Our findings shed light on the molecular basis for the crucial developmental process guiding the maturation of the primary vitreous into the avascular and largely acellular secondary vitreous, a developmental process that is essential for normal vision, and this might be relevant to human eye disease. We previously established that without Arf, vision is severely compromised because the vitreous hyperplasia obscures the optic lens and destroys the retina (Martin et al.,2004). This ocular defect resembles severe PHPV, a disease long known to be caused by failed maturation of the primary vitreous and persistence of the hyaloid vessels(Goldberg, 1997; Haddad et al., 1978). Tgfβ2 resides upstream of Arf in this developmental program. Interestingly, this observation is also consistent with a recent finding that selective inactivation of TβrII using Cre recombinase expressed from a neural crest-specific promoter appears to mimic the Arf^-/-eye phenotype (Ittner et al.,2005). Based on these mouse models, we suggest that a search for the molecular basis for the human disease should include studies of human ARF, TGFB2 and the yet-to-be-defined components of the signaling pathway.
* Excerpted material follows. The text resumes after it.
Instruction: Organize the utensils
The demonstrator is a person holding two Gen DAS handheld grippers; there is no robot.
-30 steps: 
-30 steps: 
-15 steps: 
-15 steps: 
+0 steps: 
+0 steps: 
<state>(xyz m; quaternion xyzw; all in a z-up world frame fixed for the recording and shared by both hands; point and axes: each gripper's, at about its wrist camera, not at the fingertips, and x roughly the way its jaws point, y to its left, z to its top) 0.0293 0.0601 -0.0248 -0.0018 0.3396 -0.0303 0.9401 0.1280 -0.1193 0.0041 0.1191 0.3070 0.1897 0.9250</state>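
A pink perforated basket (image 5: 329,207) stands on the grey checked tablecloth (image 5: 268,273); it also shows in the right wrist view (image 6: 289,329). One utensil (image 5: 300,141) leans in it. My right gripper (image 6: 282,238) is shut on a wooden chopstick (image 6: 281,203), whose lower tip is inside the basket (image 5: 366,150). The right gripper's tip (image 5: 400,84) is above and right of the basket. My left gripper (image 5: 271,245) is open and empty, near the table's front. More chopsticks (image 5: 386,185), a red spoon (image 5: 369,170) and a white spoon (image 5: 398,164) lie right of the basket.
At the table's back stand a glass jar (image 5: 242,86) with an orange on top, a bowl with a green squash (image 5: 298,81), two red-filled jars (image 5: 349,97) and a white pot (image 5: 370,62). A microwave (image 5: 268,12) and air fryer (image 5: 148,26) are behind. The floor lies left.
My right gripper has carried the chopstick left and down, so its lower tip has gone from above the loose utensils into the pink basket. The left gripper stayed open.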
Tgfβ2 loss leads to a complex developmental phenotype that includes multiple craniofacial, cardiac, pulmonary, urogenital and skeletal defects (in addition to the ocular abnormalities mentioned here)(Sanford et al., 1997). Molecular mechanisms underlying these other defects are still elusive;certainly, the absence of these other defects in Arf^-/-mice indicates that, unlike the primary vitreous hyperplasia, they do not arise merely due to failed induction of Arf. This also implies that,although Tgfβ2 is required for Arf expression at certain sites,it is not sufficient at others. We are taking advantage of our complementary cell culture-based model and the Arf^lacZ/+ reporter mouse to identify putative cooperating signaling proteins. More refined molecular or physiological studies will be required to determine the functional consequences of loss of Arf in the cornea and umbilical artery where the Tgfβ2/p19^Arf pathway is intact but anatomic abnormalities are not apparent in the absence of Arf.
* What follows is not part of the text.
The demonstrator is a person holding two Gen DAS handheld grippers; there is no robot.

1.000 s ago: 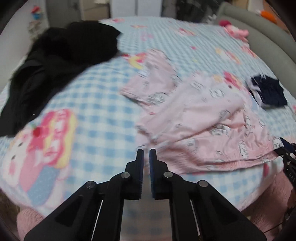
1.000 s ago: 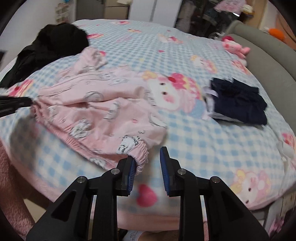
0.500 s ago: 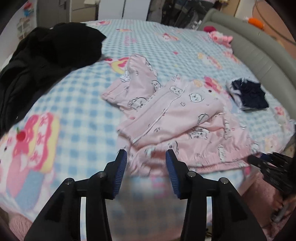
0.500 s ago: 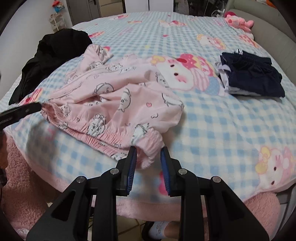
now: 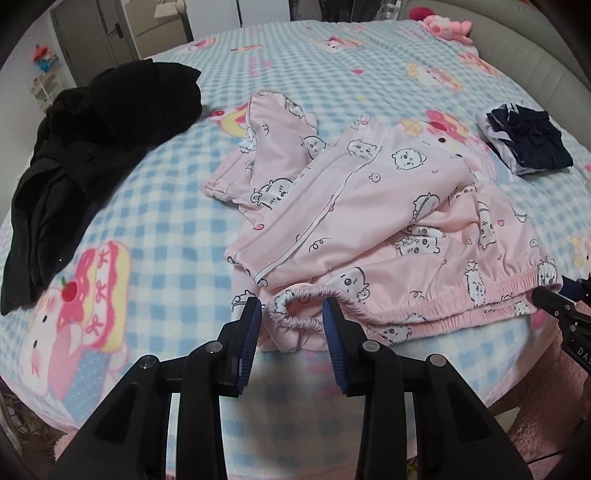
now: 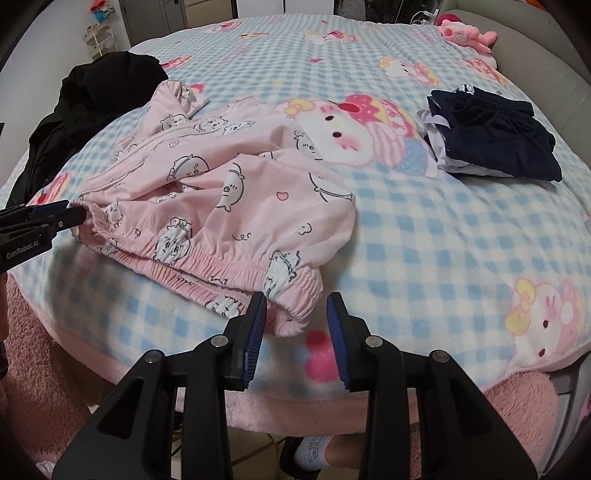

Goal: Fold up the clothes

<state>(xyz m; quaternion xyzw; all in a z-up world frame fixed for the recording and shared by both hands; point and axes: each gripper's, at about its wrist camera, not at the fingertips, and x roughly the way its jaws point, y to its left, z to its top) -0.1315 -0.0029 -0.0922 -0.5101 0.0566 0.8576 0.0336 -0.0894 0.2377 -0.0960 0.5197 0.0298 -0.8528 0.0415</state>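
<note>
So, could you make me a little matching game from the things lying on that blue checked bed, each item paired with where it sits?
Things:
1. pink cartoon-print pyjama trousers
2. crumpled black garment
3. folded navy shorts
4. pink plush toy

Places:
A. far end of the blue checked blanket, by the grey headboard
B. near edge, elastic waistband between both grippers
C. left side of the bed
D. right side, neatly stacked

Pairs: 1-B, 2-C, 3-D, 4-A
</note>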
Beyond development and eye disease, our finding of a linear pathway between Tgfβ and p19^Arf has potential implications for the tumor suppressor actions of these proteins. It is interesting that both Tgfβ1 and p19^Arf block early papilloma formation triggered by DMBA/TPA in the mouse (Cui et al., 1996; Kelly-Spratt et al., 2004);however, Tgfβ1 does not hinder progression of the papilloma to an invasive cancer (Cui et al.,1996). Conceptually, anti-cancer effects of Tgfβ in this model could be a result of p19^Arf induction, and Arfdeletion might coincide with loss of the tumor suppressive effects of Tgfβ. Dynamic regulation of p19^Arf at different phases of cancer development, like the sequential induction of Arf during Myc-driven lymphomagenesis, has been attributed to the accumulation of additional oncogenic events (Bertwistle and Sherr, 2007). Our observations support an alternative hypothesis that extracellular signals from Tgfβ, derived from either tumor cells or stroma elements, might contribute to Arf regulation at different stages of tumor development and progression.